I was going to upload two projects just now, one for the case where the ANTLR files were stored in a Java package, and another where they weren’t, but apparently as I’m a new user I can’t upload any files?

Do you have any suggestions, @st_oehme?

Good news that you already found a probable cause :slight_smile:

I upgraded you to basic user, so you can attach your example :wink:

Great, thank you! Here are my two sample projects. antlr-example-with-java-package.zip (79.9 KB)
antlr-example-without-java-package.zip (80.0 KB)

From my (admittedly limited) understanding of ANTLR 4, I’m under the impression that both projects should compile (that is, it shouldn’t matter whether ANTLR files are stored under a Java package or not). My experiment with using ANTLR directly rather than Gradle seems to confirm this. But as I described earlier, when I use Gradle, only the project where the ANTLR files are not put in a Java package compiles successfully. Could this be a bug in Gradle’s ANTLR plugin?

I had the same problem a few weeks ago. Putting everything into the root (src/main/antlr) did not work for me because I really wanted the generated files to be in a package and the IDE did not pick up the generated files when they were in the wrong place.

It seems, antlr is not able to find the lexer.tokens file when compiling the parser. I also tried to specify the location with the lib parameter similar to this

generateGrammarSource {
arguments = ["-lib", “…/…/…/build/generated-src/antlr/main/my/package”]
}

but this does not work either because antlr checks if the directory exists and the plugin removes it before antlr is called.

Found the solution in our own integration tests :slightly_smiling:

generateGrammarSource {
  arguments << "-lib" << "src/main/antlr/org/jbduncan" 
}
1 Like

Thanks, but this only works if some other tool (eg. an IDE plugin) generates the lexer.tokens file in the source directory.

Note that the lexer.tokens file is normally generated by antlr in the destination directory when it processes the lexer grammar. This also means that the lexer must be processed before the parser which I guess depends on the file names (lexical order).

Hi Heinrich,

my suggestion fixes Jonathan’s project (and there is no lexer tokens file
in the source sirectory).

Can you please open another topic to discuss your problem?
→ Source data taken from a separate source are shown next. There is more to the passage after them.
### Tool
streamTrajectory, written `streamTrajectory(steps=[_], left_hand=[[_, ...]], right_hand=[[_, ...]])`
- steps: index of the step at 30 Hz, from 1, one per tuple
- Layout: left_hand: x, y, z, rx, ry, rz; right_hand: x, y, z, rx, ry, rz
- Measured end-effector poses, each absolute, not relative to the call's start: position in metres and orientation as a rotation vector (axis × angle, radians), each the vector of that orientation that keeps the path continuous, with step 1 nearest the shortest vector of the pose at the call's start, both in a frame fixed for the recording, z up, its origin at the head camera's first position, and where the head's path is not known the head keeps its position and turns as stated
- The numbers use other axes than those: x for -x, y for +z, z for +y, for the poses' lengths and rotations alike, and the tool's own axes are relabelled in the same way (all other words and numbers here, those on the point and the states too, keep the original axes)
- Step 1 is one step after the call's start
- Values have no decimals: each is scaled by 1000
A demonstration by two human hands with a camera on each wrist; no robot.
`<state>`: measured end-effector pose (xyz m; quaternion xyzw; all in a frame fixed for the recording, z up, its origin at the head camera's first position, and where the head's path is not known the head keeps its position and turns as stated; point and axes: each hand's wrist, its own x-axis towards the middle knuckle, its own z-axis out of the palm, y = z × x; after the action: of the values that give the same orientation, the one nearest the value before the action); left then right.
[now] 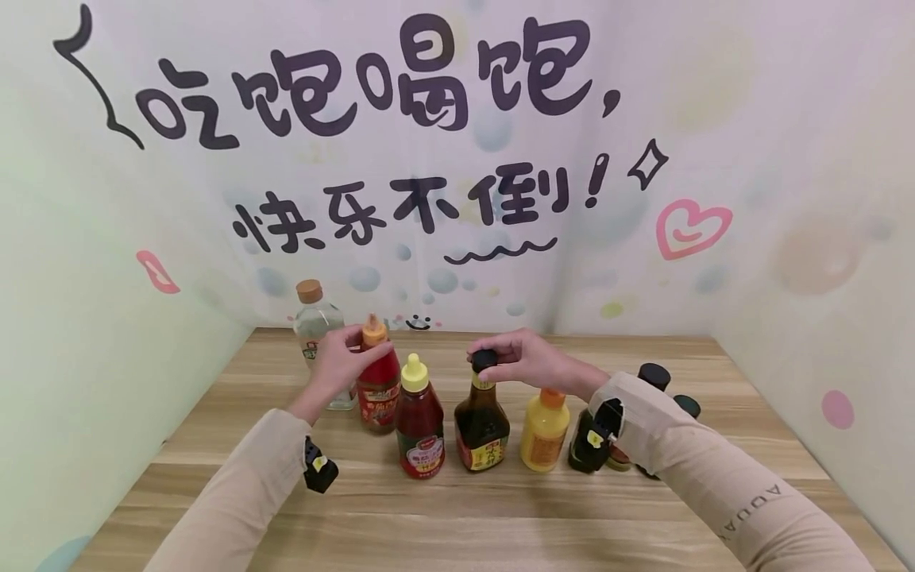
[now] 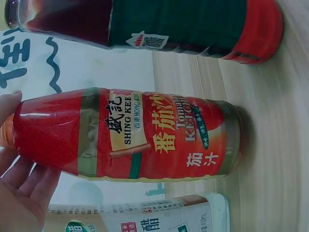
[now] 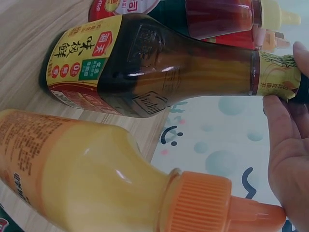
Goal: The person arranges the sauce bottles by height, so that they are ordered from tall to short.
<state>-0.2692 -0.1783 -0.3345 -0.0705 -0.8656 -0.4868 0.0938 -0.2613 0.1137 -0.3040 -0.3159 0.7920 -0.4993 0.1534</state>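
My left hand (image 1: 341,364) grips the neck of a red ketchup bottle (image 2: 164,137) with an orange cap, standing on the wooden table. With thumb and fingers, my right hand (image 1: 532,359) pinches the black cap of a dark soy sauce bottle (image 1: 482,425). Its yellow label (image 3: 84,53) shows in the right wrist view. Between the two held bottles stands a dark red sauce bottle (image 1: 420,429) with a yellow cap. A yellow squeeze bottle (image 1: 546,433) with an orange cap is under my right wrist.
Behind my left hand stands a clear vinegar bottle (image 1: 318,322) with a brown cap. At the right, several dark-capped bottles (image 1: 654,376) are partly covered by my right forearm. A printed white backdrop (image 1: 457,294) rises behind the wooden table (image 1: 443,532).
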Motion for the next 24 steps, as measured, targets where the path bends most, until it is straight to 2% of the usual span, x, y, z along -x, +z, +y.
streamTrajectory(steps=[24], left_hand=[[287,-338,-173,99,-1506,-2502]], right_hand=[[264,-307,112,919,-1444,2263]])
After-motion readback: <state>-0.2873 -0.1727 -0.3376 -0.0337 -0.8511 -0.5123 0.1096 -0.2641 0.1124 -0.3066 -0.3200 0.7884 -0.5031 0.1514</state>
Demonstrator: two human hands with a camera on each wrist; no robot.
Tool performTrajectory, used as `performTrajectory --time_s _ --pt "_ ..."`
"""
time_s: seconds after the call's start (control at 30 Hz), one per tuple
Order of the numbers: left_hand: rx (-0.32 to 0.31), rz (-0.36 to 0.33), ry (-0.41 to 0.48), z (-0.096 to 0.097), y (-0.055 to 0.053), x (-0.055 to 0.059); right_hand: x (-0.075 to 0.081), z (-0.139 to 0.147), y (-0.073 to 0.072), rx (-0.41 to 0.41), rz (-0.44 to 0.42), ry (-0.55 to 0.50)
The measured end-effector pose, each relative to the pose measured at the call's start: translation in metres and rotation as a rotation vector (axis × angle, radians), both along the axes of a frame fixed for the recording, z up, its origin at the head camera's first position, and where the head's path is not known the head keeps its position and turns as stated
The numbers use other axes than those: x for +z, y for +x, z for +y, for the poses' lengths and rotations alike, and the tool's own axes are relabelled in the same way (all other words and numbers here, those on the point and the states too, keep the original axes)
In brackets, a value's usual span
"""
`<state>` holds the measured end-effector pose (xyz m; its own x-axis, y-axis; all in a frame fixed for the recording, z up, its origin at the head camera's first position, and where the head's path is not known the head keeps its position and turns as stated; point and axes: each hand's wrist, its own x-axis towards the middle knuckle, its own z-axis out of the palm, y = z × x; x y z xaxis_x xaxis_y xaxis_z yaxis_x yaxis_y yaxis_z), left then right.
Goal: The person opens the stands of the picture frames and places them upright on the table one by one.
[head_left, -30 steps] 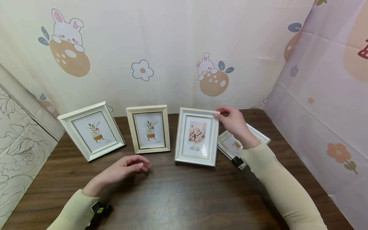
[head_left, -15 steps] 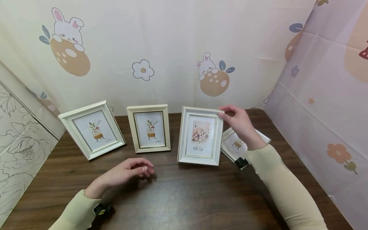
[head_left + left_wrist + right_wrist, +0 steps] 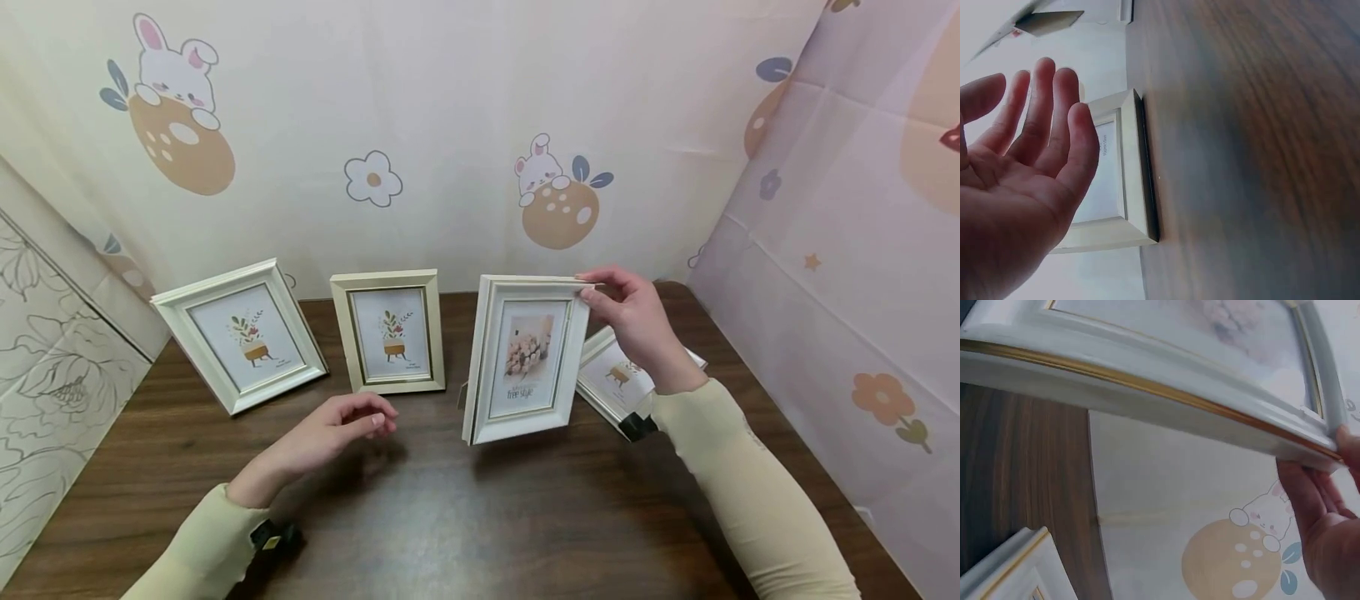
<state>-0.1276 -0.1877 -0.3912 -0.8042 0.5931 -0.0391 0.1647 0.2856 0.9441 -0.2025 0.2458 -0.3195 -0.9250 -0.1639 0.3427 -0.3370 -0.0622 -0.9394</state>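
Note:
My right hand [image 3: 637, 325] pinches the top right corner of a white picture frame [image 3: 483, 367] with a flower photo marked "free style". This frame is turned a little, its left side edge showing, and a shadow lies on the table under its bottom edge. In the right wrist view the thumb is on the front of the white frame [image 3: 1147, 406] and the fingers are behind it. My left hand [image 3: 333, 433] hovers with relaxed fingers in front of a cream picture frame [image 3: 435, 333] that stands upright; the left wrist view shows its palm holding nothing.
Another white picture frame [image 3: 217, 367] stands angled at the far left. Behind my right wrist, a white picture frame [image 3: 600, 396] lies on the brown wooden table [image 3: 450, 517], partly hidden by the arm. A patterned curtain [image 3: 450, 100] closes off the back.
My right hand has moved slightly right with the flower-photo frame. That frame has turned, its bottom edge now raised and its left side exposed. My left hand has shifted only slightly.

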Motion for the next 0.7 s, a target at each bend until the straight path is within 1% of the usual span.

It seems to be a
different issue.

Cheers,
Stefan

Many thanks @st_oehme, your solution works for me! :grinning:

I wonder if you can explain to me how your solution fixes my problem? It’s not obvious to me how it works.

Could you also clarify if the problem was due to a bug or just a simple misunderstanding on my part?

For those that try to make ANTLR4 work with Gradle:

I was now trying for 4 evenings to find out why my gradle build would fail. In the end I upgraded from version 2.8 to 2.12 and volia, the whole magic worked out of the blue… Hope it helps somebody else.